C. An order directing the respondents jointly and severally to pay the applicants damages in the sum of N50,000.000 (Fifty Million Naira.)”
It is the respondent’s (the appellants in this appeal) version of the story that the applicants (the respondents in this appeal) with a court bailiff and some armed policemen broke into the respondents/appellant’s residence for purposes of levying execution of a default judgment in Suit No. LD/4128/93: J.O.O. Investment Company Ltd.and Anor. v.Solace Emams and Securities Ltd. And Anor. Obtained against the 1st appellant. In the process of the execution, some of the respondents/appellant’s properties have to be carted away while some of the properties although carted away have not been manifested on the Inventory of the Execution. Necessary actions have to be taken by the appellants to put further execution on hold. Eventually, the suit No. LD/4128/93 has to be struck out. The 2nd appellant wrote a petition to the Police and applicants/respondents were in consequence arrested and arraigned before the court, charged with house breaking and stealing. The respondents/appellants amongst other persons that is to say all Police Officers and Controller of Prisons having been served an application filed by the applicants/respondents for the enforcement of their fundamental rights have reacted and filed a motion on notice to dismiss or strike out the suit as incompetent on the grounds of want of proper parties to the action that the action has disclosed no cause of action against the appellants and that the court has no jurisdiction to entertain the action as constituted against the appellants.
The court below in a considered ruling held as follows:
“The jurisdiction of this court is as conferred in the statutory provisions enumerated above without exhausting them. Whereas section 42(1) of the 1979 Constitution is more of appropriate provision for the main suit. This conclusion is reinforced by the provision of section 6(1) of the 1979 Constitution. As regards the propriety of parties relating to the 8th and 9th respondents; they are not joined as nominal parties in that the affidavit evidence reflects that there is nexus between the 8th and 9th respondents and the 1st to 7th respondents. This is buttressed by the fact that the melancholy of the applicants is planked on the petition of the 8th and 9th respondents.
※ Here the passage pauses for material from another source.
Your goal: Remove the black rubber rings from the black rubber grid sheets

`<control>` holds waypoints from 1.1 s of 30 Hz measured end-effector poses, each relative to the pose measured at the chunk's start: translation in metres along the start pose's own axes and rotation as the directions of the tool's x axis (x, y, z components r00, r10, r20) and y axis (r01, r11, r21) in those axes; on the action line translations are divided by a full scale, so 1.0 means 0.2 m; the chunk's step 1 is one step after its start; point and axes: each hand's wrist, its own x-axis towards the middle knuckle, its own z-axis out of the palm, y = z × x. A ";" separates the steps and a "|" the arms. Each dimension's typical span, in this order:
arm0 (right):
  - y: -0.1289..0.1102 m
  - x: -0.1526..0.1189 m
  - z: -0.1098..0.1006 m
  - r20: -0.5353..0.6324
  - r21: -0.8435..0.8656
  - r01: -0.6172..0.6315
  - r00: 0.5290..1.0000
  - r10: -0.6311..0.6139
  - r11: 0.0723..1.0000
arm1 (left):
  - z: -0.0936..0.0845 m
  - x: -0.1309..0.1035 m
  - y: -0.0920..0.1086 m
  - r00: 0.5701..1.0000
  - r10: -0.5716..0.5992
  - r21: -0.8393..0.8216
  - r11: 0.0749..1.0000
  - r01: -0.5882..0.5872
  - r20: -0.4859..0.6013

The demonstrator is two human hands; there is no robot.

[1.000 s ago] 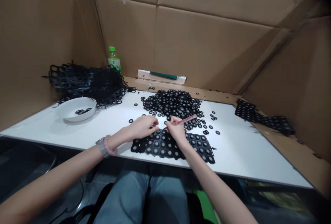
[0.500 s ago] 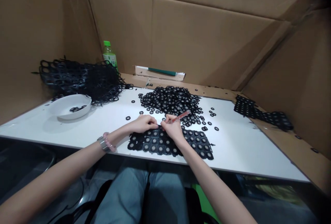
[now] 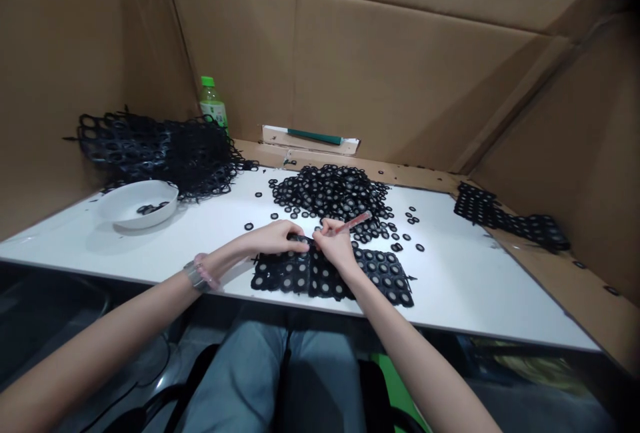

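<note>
A black rubber-like sheet (image 3: pixel 384 278) with rows of round grey-centred pieces lies near the table's front edge. My left hand (image 3: pixel 278 238) pinches the sheet's far edge between thumb and fingers, left of its middle. In my right hand (image 3: pixel 334 241) is a slim tool with a clear reddish handle (image 3: pixel 356 222), gripped like a pen. Its tip is hidden by my fingers, close to the sheet's far edge. Just beyond both hands rises a heap of small black rings (image 3: pixel 333 190), with loose ones scattered around it.
At left, a white bowl (image 3: pixel 107 210) holds a few black pieces, before a tangle of black sheets with holes (image 3: pixel 160 153). Behind stands a green-capped bottle (image 3: pixel 213 108). More black sheets (image 3: pixel 505 216) lie at right. Cardboard walls (image 3: pixel 390 80) enclose the white table (image 3: pixel 490 293).
The sheet's left part under my left hand has lifted or folded along a line near the middle. My left hand has shifted slightly; my right hand keeps the tool.
</note>
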 end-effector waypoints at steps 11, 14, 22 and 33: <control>-0.02 -0.08 -0.01 0.018 0.031 -0.004 1.000 0.003 1.000 | 0.00 0.01 -0.02 0.998 -0.016 -0.135 0.991 0.023 0.056; -0.02 -0.08 -0.01 0.019 -0.007 0.004 1.000 -0.004 1.000 | 0.00 0.01 -0.03 0.999 -0.016 -0.171 0.985 0.024 0.047; -0.02 -0.09 0.02 0.059 -0.137 0.159 0.987 -0.152 0.978 | 0.02 -0.02 -0.04 0.997 -0.070 -0.326 0.943 0.057 -0.029; -0.01 -0.07 -0.02 0.032 0.010 0.038 0.999 -0.038 0.999 | -0.06 0.00 0.08 0.967 -0.106 0.112 0.990 0.082 0.232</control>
On the issue of non-disclosure of cause of action, the averments in the affidavit in support seem to point to the fact that the plaintiffs have a case against the 8m and 9m respondents… In the circumstance, therefore, the preliminary objection is incompetent and it is hereby dismissed… ”
Aggrieved by the decision the respondents/appellants have lodged this appeal having filed 2(two) substantive grounds of appeal to contest the decision. They are set forth as follows:
“1. The learned trial Judge erred in law in holding that he has jurisdiction to entertain the applicant’s action as constituted against the 8th and 9th respondents.